• **WHAT YOU NEED TO DO**
Lines in the listing below may contain the word "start". State how many do, and nothing more.
====
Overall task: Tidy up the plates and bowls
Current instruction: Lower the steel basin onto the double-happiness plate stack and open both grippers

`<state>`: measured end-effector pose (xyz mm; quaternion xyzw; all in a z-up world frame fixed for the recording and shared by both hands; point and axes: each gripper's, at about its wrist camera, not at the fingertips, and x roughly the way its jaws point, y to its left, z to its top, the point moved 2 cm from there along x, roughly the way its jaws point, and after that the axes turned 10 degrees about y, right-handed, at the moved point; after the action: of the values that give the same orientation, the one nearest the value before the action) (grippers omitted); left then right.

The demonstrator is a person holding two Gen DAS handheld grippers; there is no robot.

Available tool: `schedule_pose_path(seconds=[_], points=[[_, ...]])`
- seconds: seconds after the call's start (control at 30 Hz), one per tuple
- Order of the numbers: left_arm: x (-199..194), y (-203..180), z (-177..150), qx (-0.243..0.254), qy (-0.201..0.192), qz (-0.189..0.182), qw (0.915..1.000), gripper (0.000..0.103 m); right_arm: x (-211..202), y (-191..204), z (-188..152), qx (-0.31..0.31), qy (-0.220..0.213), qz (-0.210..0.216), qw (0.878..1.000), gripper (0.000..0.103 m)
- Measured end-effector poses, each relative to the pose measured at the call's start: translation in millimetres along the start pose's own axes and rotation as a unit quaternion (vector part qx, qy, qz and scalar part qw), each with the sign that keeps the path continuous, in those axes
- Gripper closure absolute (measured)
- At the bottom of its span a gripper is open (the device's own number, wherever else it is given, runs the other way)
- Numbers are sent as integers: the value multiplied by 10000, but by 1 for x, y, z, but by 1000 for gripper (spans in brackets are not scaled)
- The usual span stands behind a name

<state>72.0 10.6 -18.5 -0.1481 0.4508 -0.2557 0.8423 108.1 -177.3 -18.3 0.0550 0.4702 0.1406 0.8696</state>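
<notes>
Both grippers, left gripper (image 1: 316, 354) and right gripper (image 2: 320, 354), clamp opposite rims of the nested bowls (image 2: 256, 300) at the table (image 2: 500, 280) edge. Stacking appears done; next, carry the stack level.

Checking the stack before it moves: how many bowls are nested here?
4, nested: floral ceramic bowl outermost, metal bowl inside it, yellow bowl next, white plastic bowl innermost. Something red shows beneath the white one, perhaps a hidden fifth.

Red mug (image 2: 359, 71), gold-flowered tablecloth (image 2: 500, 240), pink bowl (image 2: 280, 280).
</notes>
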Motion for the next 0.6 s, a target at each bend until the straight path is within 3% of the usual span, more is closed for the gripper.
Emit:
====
• **EXERCISE ANSWER**
2